> [Task statement]: Read through the data below and state how many of its lines contain the word "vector", adding nothing.

(Dataset records)
[Start of section]
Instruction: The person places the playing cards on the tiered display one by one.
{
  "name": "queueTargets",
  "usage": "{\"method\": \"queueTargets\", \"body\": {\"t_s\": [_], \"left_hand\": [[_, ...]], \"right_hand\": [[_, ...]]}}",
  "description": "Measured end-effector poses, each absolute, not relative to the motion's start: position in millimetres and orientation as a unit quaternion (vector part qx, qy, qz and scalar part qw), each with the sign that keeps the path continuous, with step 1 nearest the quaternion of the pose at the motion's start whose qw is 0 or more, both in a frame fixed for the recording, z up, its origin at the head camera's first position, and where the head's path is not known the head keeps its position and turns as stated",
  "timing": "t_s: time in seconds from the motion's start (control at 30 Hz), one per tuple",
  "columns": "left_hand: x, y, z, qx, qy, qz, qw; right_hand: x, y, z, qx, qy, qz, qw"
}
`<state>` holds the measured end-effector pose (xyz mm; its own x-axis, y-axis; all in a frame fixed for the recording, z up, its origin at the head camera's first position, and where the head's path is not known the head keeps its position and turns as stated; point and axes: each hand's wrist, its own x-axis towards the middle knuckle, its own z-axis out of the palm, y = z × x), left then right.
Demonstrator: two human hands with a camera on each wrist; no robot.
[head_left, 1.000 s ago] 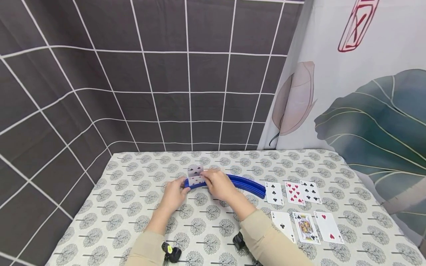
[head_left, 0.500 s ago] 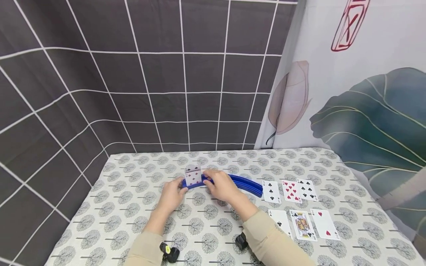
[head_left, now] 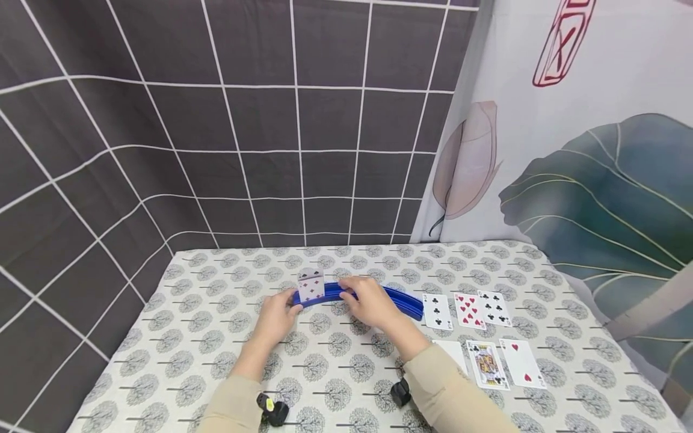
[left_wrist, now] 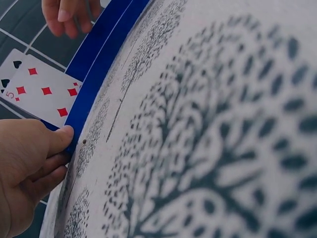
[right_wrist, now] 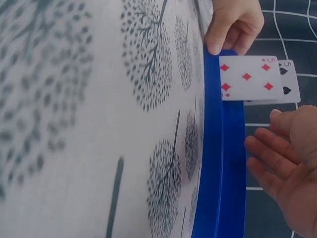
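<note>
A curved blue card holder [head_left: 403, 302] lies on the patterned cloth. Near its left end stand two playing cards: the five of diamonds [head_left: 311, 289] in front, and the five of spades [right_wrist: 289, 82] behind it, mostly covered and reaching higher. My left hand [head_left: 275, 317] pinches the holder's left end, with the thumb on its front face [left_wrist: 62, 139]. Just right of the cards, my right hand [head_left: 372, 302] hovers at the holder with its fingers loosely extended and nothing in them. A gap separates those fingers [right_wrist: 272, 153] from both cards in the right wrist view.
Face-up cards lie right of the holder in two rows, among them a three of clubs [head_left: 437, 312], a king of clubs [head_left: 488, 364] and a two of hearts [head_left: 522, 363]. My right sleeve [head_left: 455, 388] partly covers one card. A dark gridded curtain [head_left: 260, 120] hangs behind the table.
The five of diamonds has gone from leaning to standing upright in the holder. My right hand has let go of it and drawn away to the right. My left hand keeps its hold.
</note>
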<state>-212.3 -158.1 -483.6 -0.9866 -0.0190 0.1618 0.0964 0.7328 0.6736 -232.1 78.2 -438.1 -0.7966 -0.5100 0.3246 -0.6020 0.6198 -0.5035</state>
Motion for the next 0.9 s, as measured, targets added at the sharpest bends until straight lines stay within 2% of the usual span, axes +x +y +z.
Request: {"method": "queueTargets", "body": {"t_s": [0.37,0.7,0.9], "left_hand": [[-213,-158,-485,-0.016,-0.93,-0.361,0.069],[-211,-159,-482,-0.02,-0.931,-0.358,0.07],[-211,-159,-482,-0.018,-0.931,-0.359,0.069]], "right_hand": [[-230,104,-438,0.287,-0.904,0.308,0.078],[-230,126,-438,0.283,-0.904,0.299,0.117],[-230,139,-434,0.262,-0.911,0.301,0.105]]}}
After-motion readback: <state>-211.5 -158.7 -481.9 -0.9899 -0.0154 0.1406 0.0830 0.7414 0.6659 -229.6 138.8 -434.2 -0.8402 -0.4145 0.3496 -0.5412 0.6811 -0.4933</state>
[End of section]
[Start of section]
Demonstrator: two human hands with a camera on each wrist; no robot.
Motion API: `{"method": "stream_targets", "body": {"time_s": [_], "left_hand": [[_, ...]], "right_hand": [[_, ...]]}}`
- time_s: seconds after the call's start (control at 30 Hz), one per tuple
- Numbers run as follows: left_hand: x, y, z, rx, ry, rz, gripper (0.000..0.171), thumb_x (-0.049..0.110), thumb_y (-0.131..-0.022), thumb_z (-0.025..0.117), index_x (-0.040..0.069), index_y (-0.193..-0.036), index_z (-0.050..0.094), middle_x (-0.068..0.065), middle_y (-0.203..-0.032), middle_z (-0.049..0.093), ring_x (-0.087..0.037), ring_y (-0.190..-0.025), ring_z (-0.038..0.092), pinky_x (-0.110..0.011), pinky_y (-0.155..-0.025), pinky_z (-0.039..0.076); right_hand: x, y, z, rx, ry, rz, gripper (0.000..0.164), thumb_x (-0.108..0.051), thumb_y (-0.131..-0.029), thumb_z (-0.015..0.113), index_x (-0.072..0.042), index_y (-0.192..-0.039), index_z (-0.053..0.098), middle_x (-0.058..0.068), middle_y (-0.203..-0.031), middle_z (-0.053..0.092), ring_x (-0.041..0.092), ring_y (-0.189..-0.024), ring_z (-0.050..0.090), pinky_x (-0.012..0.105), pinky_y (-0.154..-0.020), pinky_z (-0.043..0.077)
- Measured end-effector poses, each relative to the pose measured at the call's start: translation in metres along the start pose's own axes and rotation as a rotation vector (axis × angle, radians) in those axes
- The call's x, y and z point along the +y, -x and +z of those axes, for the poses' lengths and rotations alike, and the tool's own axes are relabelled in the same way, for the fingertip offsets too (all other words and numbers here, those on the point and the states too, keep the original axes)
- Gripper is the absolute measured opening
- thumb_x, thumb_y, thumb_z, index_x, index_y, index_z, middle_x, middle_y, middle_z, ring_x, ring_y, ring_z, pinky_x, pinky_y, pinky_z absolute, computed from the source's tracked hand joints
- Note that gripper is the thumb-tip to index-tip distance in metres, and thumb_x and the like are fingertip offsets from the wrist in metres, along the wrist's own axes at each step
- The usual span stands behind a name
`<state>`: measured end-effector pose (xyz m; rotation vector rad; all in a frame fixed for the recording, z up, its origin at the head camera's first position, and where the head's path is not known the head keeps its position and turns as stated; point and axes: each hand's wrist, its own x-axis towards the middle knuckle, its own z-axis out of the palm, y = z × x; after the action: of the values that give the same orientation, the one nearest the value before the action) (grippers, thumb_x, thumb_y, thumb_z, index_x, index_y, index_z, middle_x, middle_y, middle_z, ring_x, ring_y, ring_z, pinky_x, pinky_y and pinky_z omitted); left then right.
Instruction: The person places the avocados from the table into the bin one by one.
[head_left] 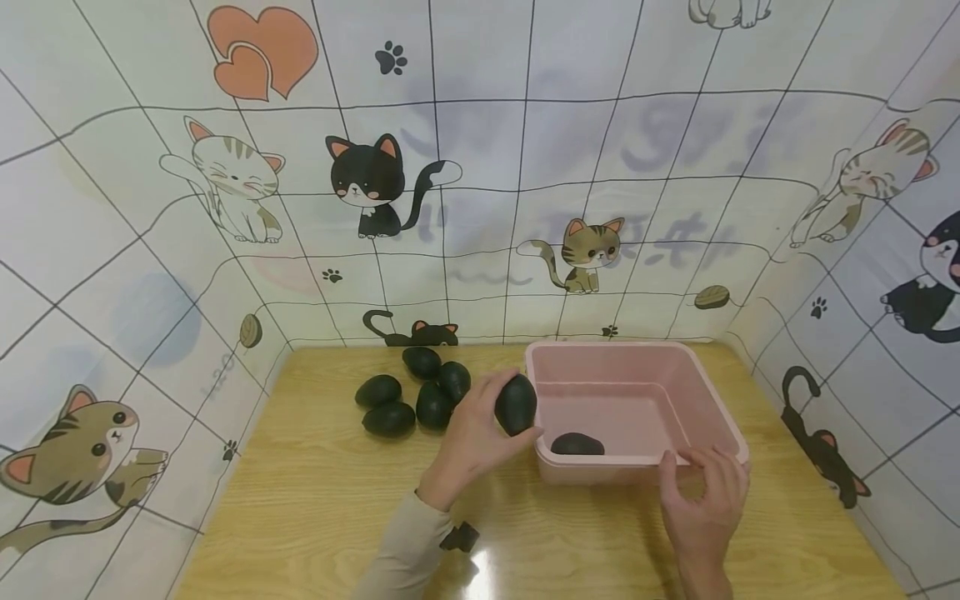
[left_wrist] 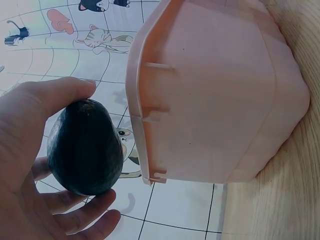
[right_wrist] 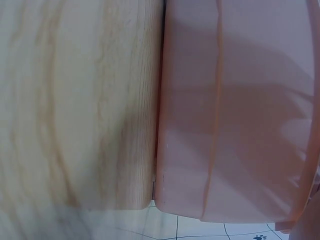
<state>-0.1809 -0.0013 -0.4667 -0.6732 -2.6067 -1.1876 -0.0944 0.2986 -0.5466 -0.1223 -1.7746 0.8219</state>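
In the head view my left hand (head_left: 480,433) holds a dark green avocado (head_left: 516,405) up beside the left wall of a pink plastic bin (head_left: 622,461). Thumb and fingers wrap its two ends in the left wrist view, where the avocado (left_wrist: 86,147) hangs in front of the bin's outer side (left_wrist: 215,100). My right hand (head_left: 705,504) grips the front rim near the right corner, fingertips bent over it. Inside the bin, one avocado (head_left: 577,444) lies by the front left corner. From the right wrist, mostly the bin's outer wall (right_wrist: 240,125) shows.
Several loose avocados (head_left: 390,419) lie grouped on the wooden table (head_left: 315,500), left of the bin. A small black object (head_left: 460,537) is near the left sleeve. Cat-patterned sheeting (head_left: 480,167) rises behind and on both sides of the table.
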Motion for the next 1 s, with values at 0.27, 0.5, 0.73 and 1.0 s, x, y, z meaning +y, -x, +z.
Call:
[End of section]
> [Response area]: 3